From the first line down to the line containing "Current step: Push", print the records below exactly, leaving every picture out.

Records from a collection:
+===+

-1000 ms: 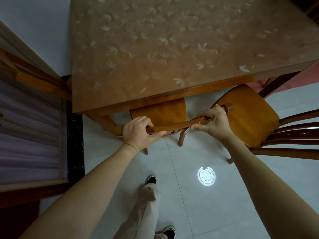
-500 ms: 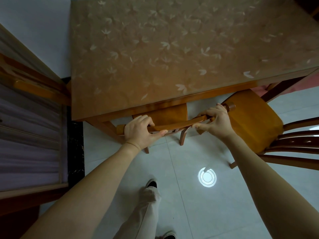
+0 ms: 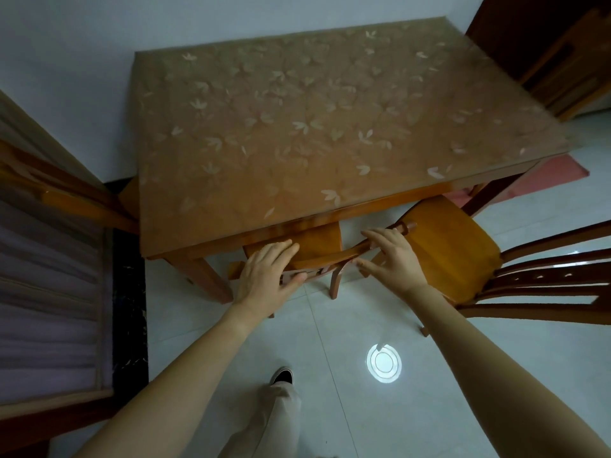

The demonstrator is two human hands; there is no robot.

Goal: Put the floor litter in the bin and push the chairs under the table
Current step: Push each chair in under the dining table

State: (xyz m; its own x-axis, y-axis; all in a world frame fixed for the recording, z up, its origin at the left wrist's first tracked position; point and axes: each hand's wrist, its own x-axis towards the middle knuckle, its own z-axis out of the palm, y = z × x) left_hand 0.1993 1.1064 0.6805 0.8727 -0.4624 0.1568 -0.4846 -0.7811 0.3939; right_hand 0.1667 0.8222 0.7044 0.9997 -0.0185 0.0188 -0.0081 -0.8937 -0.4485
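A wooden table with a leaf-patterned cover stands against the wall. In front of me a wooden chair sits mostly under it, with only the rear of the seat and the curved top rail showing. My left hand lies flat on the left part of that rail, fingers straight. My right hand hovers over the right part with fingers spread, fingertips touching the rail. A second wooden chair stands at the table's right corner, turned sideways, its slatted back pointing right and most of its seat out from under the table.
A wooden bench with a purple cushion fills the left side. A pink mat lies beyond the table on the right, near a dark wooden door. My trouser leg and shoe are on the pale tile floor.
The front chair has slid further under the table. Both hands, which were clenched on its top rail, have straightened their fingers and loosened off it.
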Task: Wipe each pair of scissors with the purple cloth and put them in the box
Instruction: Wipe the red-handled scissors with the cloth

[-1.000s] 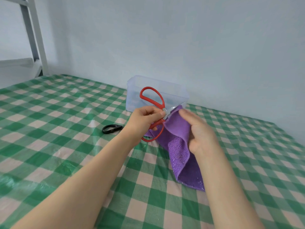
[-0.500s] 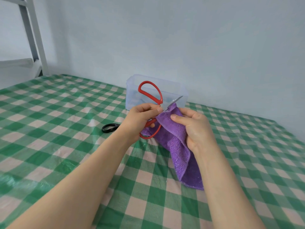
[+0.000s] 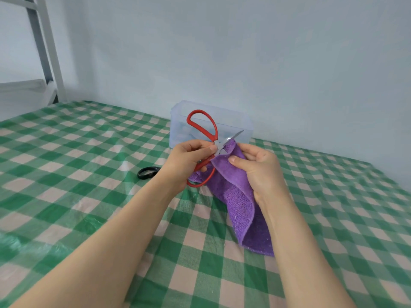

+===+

Task result:
-1000 ms: 
-500 ms: 
+0 ms: 

The demonstrator is two human hands; there is no robot.

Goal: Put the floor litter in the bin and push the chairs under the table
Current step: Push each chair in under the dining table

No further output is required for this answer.